• [WORK ORDER]: Using the exact wording, repeat every line of the material.

::::

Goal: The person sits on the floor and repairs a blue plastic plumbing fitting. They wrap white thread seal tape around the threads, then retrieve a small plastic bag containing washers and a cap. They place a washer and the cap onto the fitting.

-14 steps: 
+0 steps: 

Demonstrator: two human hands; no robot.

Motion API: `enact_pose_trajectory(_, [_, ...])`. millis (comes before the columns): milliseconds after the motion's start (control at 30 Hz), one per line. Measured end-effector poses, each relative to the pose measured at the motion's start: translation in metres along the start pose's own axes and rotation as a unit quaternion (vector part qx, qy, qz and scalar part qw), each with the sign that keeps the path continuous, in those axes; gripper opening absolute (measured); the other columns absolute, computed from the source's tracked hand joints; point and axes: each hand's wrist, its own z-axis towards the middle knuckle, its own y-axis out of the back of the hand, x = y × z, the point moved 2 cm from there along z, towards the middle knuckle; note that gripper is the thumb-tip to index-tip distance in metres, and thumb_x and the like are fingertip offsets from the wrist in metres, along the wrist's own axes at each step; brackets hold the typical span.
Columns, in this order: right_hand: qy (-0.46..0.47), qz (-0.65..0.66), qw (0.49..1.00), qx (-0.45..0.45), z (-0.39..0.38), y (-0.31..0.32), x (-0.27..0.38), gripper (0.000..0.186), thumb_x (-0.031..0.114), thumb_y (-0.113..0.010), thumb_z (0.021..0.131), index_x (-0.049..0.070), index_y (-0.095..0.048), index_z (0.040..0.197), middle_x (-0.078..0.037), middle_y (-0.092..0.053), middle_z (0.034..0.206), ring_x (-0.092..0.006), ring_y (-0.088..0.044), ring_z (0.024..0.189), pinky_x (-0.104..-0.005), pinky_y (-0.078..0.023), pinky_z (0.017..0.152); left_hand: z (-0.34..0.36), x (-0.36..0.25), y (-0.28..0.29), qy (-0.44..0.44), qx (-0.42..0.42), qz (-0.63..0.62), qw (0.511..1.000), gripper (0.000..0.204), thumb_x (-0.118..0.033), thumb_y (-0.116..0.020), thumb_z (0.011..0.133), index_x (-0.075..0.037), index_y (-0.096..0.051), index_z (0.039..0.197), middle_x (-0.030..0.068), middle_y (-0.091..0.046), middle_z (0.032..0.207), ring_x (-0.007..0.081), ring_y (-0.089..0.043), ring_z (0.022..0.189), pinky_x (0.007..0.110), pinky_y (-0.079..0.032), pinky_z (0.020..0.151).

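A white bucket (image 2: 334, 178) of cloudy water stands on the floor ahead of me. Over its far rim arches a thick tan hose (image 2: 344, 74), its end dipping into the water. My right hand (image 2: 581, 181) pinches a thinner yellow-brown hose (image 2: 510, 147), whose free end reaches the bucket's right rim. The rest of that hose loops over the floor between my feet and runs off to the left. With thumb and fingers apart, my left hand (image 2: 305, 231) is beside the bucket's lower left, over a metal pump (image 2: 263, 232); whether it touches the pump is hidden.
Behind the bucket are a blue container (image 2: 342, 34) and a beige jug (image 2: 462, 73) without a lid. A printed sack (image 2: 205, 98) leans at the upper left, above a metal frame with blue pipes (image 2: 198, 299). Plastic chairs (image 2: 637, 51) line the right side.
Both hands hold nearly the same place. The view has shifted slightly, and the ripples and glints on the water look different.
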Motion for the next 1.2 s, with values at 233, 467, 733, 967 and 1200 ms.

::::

• [EXERCISE ANSWER]:
Goal: The person sits on the floor and repairs a blue plastic plumbing fitting. They wrap white thread seal tape around the threads, then retrieve a small plastic bag containing washers and a cap. They place a washer and the cap onto the fitting.

-14 steps: 
+0 steps: 

Demonstrator: two human hands; no robot.

Motion API: `enact_pose_trajectory(_, [_, ...])`. millis (comes before the columns): milliseconds after the motion's start (control at 30 Hz), one per line. Measured end-effector poses, each relative to the pose measured at the motion's start: translation in metres along the start pose's own axes and rotation as a unit quaternion (vector part qx, qy, qz and scalar part qw), each with the sign that keeps the path continuous, in those axes; gripper opening absolute (measured); the other columns absolute, computed from the source's tracked hand joints; point and axes: each hand's wrist, its own z-axis towards the middle knuckle, its own y-axis out of the back of the hand, x = y × z, the point moved 2 cm from there along z, towards the middle knuckle; note that gripper is the thumb-tip to index-tip distance in metres, and thumb_x and the like are fingertip offsets from the wrist in metres, along the wrist's own axes at each step; brackets hold the typical span.
Columns, in this order: right_hand: qy (-0.46..0.47), qz (-0.65..0.66), qw (0.49..1.00), qx (-0.45..0.45), z (-0.39..0.38), y (-0.31..0.32), x (-0.27..0.38), gripper (0.000..0.186), thumb_x (-0.031..0.114), thumb_y (-0.113..0.010), thumb_z (0.021..0.131), index_x (-0.049..0.070), index_y (-0.095..0.048), index_z (0.040..0.197), middle_x (-0.078..0.037), middle_y (-0.092..0.053), middle_z (0.034..0.206), ring_x (-0.092..0.006), ring_y (-0.088..0.044), ring_z (0.024..0.189), pinky_x (-0.104..-0.005), pinky_y (-0.078..0.023), pinky_z (0.017..0.152); left_hand: z (-0.34..0.36), x (-0.36..0.25), y (-0.28..0.29), qy (-0.44..0.44), qx (-0.42..0.42), qz (-0.63..0.62), qw (0.511..1.000), gripper (0.000..0.204), thumb_x (-0.118..0.033), thumb_y (-0.116..0.020), thumb_z (0.011..0.133), index_x (-0.075..0.037), index_y (-0.096..0.051), index_z (0.039..0.197), middle_x (-0.030..0.068), middle_y (-0.091..0.046), middle_z (0.032..0.207), ring_x (-0.007..0.081), ring_y (-0.089..0.043), ring_z (0.022..0.189), pinky_x (0.007..0.110), pinky_y (-0.079..0.032), pinky_z (0.020..0.151).

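A white bucket (image 2: 334, 178) of cloudy water stands on the floor ahead of me. Over its far rim arches a thick tan hose (image 2: 344, 74), its end dipping into the water. My right hand (image 2: 581, 181) pinches a thinner yellow-brown hose (image 2: 510, 147), whose free end reaches the bucket's right rim. The rest of that hose loops over the floor between my feet and runs off to the left. With thumb and fingers apart, my left hand (image 2: 305, 231) is beside the bucket's lower left, over a metal pump (image 2: 263, 232); whether it touches the pump is hidden.
Behind the bucket are a blue container (image 2: 342, 34) and a beige jug (image 2: 462, 73) without a lid. A printed sack (image 2: 205, 98) leans at the upper left, above a metal frame with blue pipes (image 2: 198, 299). Plastic chairs (image 2: 637, 51) line the right side.
Both hands hold nearly the same place. The view has shifted slightly, and the ripples and glints on the water look different.
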Motion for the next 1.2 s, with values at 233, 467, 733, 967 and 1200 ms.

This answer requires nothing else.